Foundation crack repair is a step by step process done by injecting a two-part polyurethane foam into the crack to permanently seal it from leaking.
As a pro, I do this all the time for my customers. If you follow my step by step guide and use the foundation repair kit I recommend below.....
You can fix your own leaky crack and save yourself a lot of money.
I use RadonSeal's DIY Foundation Crack Repair Kit when I fix a leaking crack for my customers.
The repair kit comes with everything you need to fix your cracked wall.
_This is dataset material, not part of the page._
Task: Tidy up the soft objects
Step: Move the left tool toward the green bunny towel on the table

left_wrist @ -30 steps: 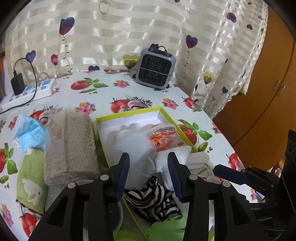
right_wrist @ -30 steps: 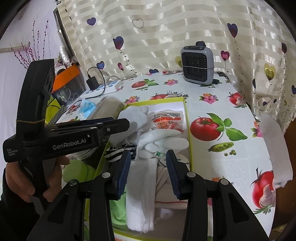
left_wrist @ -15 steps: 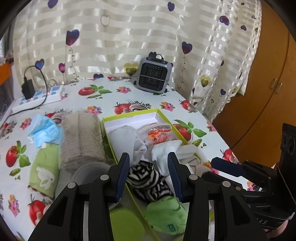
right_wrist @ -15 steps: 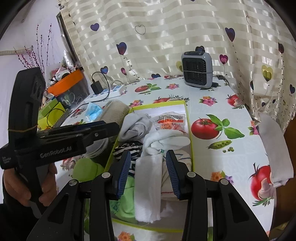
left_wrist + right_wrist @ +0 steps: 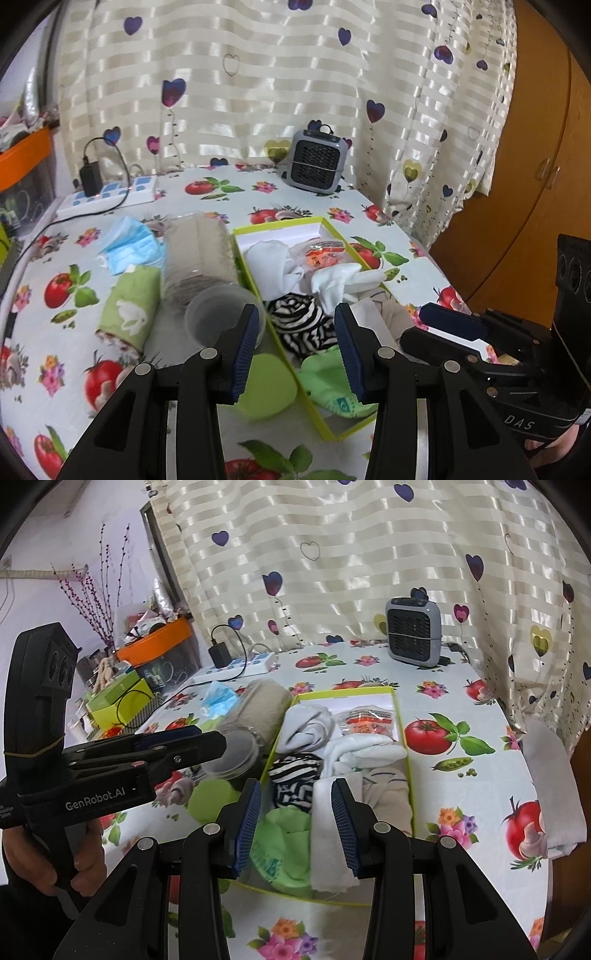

You just use your own standard caulking gun.
This is by far the easiest repair kit I have ever used, and trust me, I've used a lot of them over the past 30 years.
STEP 1. Clean the crack using the included wire brush.
Then vacuum the crack to make sure it's clean with no dust or debris blocking the crack.
PRO TIP: The surface must be dry to install the injection ports and surface epoxy.
If you have to dry the surface, use a hair dryer, small leaf blower, or air compressor to dry it.
If water is coming out of the crack, wait for it to stop, then proceed.
STEP 2. Mix up a small amount of the epoxy paste, using the putty knife, apply just enough paste to the bottom of an injection port and stick it on the wall right over the crack.
Be careful not to block the HOLE on the bottom of the injection port, just apply a little to the outside edges of the bottom.
Start the first port about 4" off the floor and install ports every 8" up to the top of the crack.
NOTE: Make sure the epoxy paste doesn't block the crack under the port HOLE when you apply it to the wall.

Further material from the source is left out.